しかし、客観的にみて、それだけでガンが治るとは考えられません。殆どのガン患者さんはここで希望を持ちながら、やはり、過酷な予後が待っているのだと思います。患者の免疫機能を最大限に発揮しても、なお、ガンに負けてしまう。

そこで、有効なのが、最先端のガン治療法として開発中の加速器を用いた『ホウ素中性子捕捉療法(BNCT)』です。

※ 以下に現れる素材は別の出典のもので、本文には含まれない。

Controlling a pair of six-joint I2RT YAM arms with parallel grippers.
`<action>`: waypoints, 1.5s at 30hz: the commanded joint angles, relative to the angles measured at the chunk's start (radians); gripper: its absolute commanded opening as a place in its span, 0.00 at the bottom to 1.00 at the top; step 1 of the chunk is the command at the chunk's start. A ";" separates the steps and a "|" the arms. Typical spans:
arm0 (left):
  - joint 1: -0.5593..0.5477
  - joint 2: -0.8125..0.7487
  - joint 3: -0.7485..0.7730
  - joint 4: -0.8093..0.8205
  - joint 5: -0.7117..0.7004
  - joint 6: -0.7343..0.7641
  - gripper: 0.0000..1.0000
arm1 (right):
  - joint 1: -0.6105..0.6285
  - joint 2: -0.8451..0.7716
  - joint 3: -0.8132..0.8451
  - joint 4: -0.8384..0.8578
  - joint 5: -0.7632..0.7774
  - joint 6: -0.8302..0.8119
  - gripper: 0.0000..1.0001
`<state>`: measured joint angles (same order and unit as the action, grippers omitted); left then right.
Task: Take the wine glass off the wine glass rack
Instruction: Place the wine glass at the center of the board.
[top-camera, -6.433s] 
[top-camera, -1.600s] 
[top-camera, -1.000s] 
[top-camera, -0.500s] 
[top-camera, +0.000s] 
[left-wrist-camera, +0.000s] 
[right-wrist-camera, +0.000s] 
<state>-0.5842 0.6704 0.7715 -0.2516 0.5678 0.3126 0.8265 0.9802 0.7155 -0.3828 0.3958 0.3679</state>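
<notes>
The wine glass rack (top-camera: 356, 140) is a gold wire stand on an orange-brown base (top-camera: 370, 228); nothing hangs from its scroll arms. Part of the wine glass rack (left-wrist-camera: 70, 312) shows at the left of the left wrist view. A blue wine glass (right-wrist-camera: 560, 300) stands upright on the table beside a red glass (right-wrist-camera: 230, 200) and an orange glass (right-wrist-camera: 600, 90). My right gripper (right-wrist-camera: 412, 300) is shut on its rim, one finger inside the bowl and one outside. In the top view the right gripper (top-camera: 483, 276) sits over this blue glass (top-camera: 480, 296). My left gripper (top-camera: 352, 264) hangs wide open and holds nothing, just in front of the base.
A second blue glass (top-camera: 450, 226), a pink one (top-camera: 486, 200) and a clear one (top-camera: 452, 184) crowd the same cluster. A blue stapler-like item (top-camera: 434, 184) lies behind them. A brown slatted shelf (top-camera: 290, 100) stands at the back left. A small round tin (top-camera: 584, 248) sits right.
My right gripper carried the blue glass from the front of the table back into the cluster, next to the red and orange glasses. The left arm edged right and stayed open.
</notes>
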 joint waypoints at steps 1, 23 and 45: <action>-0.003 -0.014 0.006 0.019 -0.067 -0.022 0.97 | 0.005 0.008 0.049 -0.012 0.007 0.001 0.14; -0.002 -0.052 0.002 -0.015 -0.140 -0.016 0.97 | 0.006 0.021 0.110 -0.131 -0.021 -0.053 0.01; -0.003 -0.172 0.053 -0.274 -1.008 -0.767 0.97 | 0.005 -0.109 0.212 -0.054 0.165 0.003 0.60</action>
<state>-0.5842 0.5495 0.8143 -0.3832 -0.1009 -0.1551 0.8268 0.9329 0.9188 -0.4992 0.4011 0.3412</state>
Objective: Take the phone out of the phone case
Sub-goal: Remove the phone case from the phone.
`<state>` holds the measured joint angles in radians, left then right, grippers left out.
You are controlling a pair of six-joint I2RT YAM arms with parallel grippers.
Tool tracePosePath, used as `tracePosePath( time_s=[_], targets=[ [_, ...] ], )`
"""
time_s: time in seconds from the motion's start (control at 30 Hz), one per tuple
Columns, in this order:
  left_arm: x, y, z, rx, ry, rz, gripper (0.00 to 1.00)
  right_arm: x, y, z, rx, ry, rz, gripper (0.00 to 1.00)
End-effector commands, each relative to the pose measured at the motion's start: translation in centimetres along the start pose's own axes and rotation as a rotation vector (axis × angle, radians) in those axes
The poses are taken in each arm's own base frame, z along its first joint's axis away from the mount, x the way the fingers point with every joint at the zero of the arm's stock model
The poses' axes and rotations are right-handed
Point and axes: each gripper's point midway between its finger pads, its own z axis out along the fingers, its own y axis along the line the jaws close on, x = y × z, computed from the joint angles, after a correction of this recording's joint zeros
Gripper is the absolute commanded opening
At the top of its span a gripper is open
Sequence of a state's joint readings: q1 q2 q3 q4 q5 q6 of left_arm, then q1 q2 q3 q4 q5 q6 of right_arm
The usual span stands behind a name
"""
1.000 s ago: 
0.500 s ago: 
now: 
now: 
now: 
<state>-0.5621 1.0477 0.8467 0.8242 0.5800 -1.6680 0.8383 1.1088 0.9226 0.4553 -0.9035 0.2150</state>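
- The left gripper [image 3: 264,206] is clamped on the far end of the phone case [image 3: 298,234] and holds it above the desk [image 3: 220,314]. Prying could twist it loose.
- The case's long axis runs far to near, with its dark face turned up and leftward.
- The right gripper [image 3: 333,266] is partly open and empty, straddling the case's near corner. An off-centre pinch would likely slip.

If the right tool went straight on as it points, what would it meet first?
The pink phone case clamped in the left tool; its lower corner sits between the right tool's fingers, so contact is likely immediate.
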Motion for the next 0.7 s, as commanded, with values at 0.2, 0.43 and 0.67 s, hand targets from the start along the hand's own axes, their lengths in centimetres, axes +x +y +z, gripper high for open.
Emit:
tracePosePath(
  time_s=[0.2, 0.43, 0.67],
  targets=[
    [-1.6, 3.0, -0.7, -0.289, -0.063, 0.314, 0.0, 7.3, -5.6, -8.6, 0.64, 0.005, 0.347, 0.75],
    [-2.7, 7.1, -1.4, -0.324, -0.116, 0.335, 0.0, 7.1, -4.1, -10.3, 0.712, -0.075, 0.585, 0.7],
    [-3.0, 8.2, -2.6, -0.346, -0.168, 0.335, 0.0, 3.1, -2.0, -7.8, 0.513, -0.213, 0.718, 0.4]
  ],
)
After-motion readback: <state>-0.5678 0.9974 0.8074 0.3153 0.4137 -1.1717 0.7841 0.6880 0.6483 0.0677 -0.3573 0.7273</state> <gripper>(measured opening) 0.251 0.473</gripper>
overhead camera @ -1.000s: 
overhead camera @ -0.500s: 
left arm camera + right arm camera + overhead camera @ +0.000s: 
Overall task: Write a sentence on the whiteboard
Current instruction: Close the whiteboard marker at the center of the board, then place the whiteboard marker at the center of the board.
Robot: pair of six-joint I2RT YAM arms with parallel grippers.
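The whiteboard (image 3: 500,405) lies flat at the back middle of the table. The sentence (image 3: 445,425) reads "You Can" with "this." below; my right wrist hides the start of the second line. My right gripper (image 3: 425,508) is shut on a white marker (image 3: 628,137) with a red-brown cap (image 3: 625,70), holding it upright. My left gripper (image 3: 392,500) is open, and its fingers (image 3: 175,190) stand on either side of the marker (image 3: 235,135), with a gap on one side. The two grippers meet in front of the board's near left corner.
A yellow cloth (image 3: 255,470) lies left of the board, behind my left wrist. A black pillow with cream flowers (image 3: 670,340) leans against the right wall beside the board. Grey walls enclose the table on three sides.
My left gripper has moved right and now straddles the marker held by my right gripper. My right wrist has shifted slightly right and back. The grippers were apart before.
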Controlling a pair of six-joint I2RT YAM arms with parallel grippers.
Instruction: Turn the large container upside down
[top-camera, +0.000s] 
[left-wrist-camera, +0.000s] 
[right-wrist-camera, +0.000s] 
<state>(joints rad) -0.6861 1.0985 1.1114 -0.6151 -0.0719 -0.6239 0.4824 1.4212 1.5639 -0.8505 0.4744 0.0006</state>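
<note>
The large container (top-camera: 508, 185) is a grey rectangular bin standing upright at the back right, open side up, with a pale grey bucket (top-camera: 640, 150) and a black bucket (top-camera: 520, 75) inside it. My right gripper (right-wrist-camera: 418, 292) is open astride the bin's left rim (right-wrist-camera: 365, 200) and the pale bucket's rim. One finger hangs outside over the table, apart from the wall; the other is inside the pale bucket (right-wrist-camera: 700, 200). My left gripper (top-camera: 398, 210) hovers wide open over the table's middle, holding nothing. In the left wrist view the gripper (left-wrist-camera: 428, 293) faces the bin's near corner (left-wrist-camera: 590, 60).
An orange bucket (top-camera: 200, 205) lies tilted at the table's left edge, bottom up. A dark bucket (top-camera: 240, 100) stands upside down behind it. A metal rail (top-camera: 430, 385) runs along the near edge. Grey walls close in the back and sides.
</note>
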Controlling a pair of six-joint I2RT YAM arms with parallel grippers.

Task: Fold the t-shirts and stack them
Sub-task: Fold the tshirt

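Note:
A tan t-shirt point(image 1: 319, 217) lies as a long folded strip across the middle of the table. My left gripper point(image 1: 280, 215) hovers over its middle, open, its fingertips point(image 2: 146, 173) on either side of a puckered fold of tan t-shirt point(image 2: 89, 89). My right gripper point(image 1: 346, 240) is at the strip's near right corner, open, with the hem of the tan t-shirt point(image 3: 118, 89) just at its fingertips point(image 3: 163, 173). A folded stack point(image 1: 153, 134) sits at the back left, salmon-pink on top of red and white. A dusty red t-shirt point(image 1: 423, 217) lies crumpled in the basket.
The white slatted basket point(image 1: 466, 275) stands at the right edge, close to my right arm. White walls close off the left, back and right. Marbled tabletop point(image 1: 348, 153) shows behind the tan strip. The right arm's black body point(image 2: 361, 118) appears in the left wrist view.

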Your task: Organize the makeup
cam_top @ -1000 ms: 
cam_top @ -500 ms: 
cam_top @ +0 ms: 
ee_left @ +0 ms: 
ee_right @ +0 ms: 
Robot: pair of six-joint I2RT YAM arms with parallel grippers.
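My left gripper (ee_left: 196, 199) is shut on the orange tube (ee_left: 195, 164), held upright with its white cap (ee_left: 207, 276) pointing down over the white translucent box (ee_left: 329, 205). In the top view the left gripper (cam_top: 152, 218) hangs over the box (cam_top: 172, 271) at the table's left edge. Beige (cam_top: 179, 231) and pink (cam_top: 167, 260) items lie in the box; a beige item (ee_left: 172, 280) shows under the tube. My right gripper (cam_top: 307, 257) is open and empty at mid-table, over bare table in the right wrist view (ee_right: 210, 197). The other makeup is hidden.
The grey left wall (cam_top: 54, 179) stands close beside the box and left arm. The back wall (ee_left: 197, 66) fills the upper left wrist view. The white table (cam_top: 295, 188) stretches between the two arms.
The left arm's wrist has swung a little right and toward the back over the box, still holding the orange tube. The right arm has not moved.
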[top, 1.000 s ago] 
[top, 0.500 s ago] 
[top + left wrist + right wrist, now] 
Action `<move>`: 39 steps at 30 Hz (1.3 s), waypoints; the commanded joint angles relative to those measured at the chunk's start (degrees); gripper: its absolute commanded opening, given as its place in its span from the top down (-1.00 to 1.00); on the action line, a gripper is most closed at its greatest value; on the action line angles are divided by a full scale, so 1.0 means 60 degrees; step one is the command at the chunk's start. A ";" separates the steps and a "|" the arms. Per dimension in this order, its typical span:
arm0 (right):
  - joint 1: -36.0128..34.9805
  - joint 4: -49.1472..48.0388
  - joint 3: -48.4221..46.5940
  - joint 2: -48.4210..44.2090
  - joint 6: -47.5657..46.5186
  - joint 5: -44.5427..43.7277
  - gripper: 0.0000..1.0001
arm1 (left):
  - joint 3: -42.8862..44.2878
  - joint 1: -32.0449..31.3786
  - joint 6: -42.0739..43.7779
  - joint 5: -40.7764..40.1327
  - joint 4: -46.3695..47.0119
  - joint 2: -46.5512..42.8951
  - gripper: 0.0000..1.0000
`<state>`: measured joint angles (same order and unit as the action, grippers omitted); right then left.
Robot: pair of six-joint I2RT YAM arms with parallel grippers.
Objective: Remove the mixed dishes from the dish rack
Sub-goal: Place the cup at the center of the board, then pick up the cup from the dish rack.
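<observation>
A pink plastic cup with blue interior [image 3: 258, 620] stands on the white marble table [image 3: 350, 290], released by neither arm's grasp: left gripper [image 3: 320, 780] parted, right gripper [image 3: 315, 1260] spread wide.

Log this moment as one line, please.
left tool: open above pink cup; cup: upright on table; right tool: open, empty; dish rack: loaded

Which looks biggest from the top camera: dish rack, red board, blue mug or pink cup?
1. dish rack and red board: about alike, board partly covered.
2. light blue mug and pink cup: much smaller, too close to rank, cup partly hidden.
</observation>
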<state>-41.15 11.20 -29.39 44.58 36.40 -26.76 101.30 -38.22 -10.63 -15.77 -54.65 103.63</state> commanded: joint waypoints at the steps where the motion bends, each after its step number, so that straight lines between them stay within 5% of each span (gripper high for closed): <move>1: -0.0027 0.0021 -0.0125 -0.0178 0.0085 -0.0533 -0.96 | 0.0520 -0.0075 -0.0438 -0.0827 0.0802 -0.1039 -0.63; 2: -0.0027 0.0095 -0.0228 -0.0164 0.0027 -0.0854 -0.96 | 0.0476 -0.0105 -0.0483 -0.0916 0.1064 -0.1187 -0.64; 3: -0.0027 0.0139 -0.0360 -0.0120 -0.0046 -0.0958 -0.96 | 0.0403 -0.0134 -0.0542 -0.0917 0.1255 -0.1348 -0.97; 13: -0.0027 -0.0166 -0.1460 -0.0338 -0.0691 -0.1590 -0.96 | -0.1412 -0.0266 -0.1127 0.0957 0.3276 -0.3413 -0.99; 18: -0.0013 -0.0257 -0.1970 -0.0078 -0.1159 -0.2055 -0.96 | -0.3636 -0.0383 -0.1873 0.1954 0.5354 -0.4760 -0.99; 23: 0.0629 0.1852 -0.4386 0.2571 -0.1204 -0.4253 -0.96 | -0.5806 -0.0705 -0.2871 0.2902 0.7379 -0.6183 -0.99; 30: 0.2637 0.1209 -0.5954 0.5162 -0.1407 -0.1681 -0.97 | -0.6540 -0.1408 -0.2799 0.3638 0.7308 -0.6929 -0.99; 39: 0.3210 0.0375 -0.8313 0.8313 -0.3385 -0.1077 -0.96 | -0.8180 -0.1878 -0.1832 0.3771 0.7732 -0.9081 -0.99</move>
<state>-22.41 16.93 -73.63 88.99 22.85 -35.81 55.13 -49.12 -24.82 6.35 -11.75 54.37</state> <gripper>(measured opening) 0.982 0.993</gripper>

現在、加速器を使った最先端ガン治療として、陽子線治療器や重粒子線治療器があります。通常の放射線治療と違って、周囲の正常細胞を破壊することなく、局所的にガン細胞のみをやっつける『身体に優しい治療方』というので、保険適用外で250-300万円程度の高額医療ですが、全国にたくさんの施設ができています。

それらに増して、身体に優しいのが『ホウ素中性子捕捉療法(BNCT)』です。この方法は、ガン細胞に中性子捕捉断面積の大きなホウ素薬剤を取り込ませておき、中性子を照射することでガン細胞だけを選択的に破壊するものです。健康な細胞にダメージを与えないため患者への負担が少なく、他の粒子線等の治療では困難な浸潤ガン、多発性ガン、再発ガンにも有効です。詳しくは、最先端ガン治療 BNCT
最先端ガン治療 BNCT(その2)
をご覧ください。

現在の陽子線や重粒子線は10回程度に分けて照射する必要があり、どうしても時間とお金がかかります。BNCTの場合には、基本的に1回、20分程度の照射でガン細胞のみをピンポイントで殺すことができます。設備自体としても、陽子線の半分、重粒子線の1/4程度のコストなので、照射の費用も大幅に安くなるのではないでしょうか。


この施設を、玉川温泉には無理でも、田沢湖畔あたりに建て、玉川温泉から通う。1回、多くても2回程度の照射ですから、患者さんの移動もそれほど負担にならないと思うのです。田沢湖畔であれば、人気のある乳頭温泉郷などでも、利用する人がいるでしょう。

温泉地での交流や夫婦の愛情を通して患者さんの免疫力に期待しながら、健康な細胞を残してガン細胞のみを叩く。理想的なガン治療になるのではないでしょうか。湯治場と最新がん治療施設を組み合わせた、新しい病院です。

もし、私が健康を回復したら、頂いた命をそういう患者さんのためのプロジェクトに使うことができればと思うのです。